Mobile devices not getting optimized images through CDN (cache-filling vs user-agent)

36 views
Skip to first unread message

aro...@webscalenetworks.com

unread,
Sep 1, 2017, 11:05:03 PM9/1/17
to mod-pagespeed-discuss
We are having a problem that mobile devices are often not getting optimized images when they are going through the CDN, and instead pagespeed is continually re-optimizing those images instead of caching them.

My questions are:
* Is there a way to configure pagespeed to encode the full image-optimization configuration into the URL so that it does NOT depend on the user-agent to generate the correct, cacheable image?
* Would this problem be solved if we configured pagespeed to use memcached for the metadata cache?
* Can I configure pagespeed to not consider the user-agent when optimizing images?

More details on the actual problem:

We have narrowed this problem down to the fact that the CDN is overwriting the user-agent -- so if a mobile-optimized URL comes to a server through the CDN that doesn't have the value cached, it sees the CDN's user-agent and generates a non-mobile optimized version.  Unfortunately, the digest of the newly optimized resource won't match the requested URL, so the server responds with a short cache timeout and doesn't cache that URL.  Unless the mobile users hit one of the pagespeed servers that has the correct, mobile-optimized resource already cached, it will never respond with the correct content and it will continuously try to re-optimize.
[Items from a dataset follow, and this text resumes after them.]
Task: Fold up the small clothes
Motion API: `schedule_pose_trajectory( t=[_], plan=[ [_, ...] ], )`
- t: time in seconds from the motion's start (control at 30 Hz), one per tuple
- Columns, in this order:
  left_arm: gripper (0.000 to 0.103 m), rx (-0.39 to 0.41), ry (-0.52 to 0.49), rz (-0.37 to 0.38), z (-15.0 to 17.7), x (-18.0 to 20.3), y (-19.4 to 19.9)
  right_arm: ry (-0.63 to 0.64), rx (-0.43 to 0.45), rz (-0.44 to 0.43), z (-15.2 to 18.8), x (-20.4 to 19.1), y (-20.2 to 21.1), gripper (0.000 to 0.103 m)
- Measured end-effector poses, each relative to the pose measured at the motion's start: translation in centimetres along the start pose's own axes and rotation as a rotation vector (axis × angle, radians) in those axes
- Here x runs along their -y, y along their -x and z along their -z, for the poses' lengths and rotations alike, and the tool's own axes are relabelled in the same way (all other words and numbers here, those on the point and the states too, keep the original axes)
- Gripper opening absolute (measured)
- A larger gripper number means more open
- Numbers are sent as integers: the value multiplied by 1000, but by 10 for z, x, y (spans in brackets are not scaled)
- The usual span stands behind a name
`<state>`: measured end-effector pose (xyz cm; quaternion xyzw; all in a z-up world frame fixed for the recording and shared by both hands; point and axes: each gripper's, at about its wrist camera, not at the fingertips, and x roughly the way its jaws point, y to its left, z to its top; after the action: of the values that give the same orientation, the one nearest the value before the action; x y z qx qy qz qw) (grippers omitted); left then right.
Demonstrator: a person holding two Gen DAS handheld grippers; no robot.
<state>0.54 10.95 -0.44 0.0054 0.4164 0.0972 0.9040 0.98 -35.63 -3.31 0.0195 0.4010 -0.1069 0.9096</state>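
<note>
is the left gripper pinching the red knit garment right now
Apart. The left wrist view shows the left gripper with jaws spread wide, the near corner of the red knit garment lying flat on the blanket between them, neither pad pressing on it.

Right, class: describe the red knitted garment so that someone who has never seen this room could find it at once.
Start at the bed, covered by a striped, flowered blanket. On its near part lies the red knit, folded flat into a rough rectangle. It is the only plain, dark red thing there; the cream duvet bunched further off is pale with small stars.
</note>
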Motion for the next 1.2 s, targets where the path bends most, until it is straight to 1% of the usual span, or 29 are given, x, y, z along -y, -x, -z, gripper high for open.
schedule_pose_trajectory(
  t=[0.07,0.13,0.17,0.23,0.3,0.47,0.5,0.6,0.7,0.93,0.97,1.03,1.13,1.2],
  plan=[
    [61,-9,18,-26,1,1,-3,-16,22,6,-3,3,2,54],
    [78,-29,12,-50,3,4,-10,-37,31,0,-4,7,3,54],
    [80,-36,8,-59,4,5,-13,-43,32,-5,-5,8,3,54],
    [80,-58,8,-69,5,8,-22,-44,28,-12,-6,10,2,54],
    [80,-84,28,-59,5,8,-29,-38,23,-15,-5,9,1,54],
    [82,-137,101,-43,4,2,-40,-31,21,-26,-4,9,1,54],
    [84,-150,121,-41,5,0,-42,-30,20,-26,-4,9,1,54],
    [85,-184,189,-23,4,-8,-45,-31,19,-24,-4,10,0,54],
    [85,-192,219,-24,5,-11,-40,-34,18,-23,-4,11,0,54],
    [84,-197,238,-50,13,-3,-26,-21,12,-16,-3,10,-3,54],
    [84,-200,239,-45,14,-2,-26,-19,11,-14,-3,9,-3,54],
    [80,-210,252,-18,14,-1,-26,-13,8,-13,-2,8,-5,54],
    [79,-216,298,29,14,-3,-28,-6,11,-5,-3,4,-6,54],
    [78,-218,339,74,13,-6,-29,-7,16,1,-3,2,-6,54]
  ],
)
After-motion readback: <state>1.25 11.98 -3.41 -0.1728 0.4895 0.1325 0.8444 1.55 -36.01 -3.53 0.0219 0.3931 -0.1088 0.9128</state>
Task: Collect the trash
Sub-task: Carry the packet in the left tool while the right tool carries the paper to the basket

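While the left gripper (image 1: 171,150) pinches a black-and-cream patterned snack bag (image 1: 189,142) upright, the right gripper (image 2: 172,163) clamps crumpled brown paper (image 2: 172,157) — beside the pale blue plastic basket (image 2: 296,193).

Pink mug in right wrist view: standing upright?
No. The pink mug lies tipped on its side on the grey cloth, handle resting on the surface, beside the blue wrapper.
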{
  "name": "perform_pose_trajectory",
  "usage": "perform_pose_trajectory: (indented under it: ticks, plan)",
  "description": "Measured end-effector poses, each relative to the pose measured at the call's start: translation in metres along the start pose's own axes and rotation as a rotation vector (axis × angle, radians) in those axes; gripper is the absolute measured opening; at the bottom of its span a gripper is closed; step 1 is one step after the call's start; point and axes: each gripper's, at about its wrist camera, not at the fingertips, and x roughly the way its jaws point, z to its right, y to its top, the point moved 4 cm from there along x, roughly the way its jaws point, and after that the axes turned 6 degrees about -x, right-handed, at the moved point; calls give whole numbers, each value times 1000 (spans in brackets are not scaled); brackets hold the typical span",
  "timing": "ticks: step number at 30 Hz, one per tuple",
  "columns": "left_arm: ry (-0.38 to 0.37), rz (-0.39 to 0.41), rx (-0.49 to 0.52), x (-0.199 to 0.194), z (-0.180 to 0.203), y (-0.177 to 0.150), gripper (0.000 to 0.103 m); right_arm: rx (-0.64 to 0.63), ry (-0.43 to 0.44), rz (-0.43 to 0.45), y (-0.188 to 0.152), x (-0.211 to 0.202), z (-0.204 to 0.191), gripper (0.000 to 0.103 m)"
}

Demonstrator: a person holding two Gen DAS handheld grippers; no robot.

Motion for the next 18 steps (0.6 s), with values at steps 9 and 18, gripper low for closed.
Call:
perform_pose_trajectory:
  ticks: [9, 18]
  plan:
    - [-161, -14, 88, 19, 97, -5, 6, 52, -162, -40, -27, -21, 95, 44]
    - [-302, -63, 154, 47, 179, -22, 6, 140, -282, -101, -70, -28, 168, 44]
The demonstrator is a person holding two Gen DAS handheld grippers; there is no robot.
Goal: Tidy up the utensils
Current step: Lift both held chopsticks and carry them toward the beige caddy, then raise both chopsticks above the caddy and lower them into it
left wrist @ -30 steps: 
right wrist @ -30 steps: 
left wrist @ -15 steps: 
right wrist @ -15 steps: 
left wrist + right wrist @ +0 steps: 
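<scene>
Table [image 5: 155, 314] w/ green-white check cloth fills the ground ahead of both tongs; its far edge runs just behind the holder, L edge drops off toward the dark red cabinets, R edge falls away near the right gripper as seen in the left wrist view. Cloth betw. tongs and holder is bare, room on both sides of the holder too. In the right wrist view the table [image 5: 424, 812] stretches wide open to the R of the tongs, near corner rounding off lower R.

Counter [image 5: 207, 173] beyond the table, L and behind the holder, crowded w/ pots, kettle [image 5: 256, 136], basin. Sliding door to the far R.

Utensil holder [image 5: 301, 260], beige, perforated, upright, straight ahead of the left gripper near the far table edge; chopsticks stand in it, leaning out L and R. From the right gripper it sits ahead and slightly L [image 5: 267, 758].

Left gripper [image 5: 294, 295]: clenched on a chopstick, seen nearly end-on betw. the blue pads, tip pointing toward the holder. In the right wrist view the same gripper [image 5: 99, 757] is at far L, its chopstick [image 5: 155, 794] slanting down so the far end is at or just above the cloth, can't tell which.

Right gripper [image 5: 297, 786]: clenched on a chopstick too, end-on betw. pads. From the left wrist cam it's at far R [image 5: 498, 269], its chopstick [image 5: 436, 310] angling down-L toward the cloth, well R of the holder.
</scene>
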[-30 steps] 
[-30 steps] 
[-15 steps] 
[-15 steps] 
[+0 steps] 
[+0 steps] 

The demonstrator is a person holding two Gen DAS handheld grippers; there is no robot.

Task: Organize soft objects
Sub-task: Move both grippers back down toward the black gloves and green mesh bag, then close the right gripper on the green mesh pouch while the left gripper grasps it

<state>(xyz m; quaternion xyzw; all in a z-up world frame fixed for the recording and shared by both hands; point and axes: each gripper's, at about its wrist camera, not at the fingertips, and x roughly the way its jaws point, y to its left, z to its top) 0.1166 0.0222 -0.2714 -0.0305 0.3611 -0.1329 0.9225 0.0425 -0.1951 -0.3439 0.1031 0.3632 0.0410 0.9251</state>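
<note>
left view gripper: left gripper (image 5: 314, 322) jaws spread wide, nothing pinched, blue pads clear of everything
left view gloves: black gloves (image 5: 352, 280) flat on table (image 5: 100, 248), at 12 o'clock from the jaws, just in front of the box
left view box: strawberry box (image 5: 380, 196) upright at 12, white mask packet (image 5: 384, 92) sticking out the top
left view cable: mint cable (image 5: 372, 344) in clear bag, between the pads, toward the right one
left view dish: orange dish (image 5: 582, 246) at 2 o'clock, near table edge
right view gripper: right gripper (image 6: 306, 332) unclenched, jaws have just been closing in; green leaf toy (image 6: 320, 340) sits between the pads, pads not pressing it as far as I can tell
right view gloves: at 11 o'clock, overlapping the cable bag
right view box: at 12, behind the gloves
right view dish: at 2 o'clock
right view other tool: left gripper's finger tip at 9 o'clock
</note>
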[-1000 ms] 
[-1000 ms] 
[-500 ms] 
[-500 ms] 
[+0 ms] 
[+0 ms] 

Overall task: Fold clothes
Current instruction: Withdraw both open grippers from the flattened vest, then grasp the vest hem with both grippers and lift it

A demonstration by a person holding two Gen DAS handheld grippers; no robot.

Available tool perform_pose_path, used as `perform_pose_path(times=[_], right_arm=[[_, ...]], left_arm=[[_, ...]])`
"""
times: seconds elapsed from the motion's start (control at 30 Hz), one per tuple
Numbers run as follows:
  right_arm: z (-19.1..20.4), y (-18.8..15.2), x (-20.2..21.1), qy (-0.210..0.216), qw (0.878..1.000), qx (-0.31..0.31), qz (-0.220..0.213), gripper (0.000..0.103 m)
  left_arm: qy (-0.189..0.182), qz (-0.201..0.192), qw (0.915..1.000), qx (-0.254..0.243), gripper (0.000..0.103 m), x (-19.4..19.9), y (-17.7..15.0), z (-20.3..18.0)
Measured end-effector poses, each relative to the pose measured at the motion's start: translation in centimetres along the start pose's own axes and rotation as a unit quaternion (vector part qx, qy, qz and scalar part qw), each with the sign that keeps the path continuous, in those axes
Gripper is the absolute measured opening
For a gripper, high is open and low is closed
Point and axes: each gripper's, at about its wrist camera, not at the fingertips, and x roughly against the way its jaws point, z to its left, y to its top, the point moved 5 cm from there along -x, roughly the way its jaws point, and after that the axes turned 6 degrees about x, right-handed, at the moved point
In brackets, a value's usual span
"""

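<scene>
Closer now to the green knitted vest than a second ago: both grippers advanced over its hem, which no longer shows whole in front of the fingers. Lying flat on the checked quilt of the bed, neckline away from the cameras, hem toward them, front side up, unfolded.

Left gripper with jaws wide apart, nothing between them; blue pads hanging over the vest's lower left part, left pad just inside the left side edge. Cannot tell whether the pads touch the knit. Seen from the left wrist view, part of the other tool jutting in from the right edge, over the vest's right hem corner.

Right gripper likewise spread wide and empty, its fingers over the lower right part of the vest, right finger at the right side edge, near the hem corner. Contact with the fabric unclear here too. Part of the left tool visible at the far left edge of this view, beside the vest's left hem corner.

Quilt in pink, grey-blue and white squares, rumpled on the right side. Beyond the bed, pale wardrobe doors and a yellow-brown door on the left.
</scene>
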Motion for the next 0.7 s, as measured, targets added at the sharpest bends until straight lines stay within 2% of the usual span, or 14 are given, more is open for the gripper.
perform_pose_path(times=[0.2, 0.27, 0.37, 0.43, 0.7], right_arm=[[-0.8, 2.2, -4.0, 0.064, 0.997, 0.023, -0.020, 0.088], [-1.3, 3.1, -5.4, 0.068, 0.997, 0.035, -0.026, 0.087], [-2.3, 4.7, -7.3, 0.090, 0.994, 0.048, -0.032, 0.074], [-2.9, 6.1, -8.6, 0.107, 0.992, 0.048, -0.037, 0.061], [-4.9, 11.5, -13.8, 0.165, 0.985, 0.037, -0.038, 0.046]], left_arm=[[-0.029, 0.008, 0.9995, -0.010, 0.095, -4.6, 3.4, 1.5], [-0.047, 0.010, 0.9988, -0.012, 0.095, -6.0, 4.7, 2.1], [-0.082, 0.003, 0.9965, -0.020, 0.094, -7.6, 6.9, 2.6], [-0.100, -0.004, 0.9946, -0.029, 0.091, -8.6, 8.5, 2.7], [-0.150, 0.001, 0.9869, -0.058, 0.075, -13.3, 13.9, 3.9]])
I noticed that pagespeed used to encoding more details about the image optimization parameters into the url itself so that it was less reliant on the user-agent to determine the optimization parameters, however this was removed in commit 9741fa186 quite a while back.  There's no explanation of why that extra configuration was removed.  By manually playing with the URLs to insert the "legacy" mobile codes, I've confirmed that those extra parameters are not sufficient to generate a mobile-optimized version of the image.

Unfortunately, it's not possible for us to configure the CDN to pass the user-agent through without partitioning the cache space (which would be disastrous).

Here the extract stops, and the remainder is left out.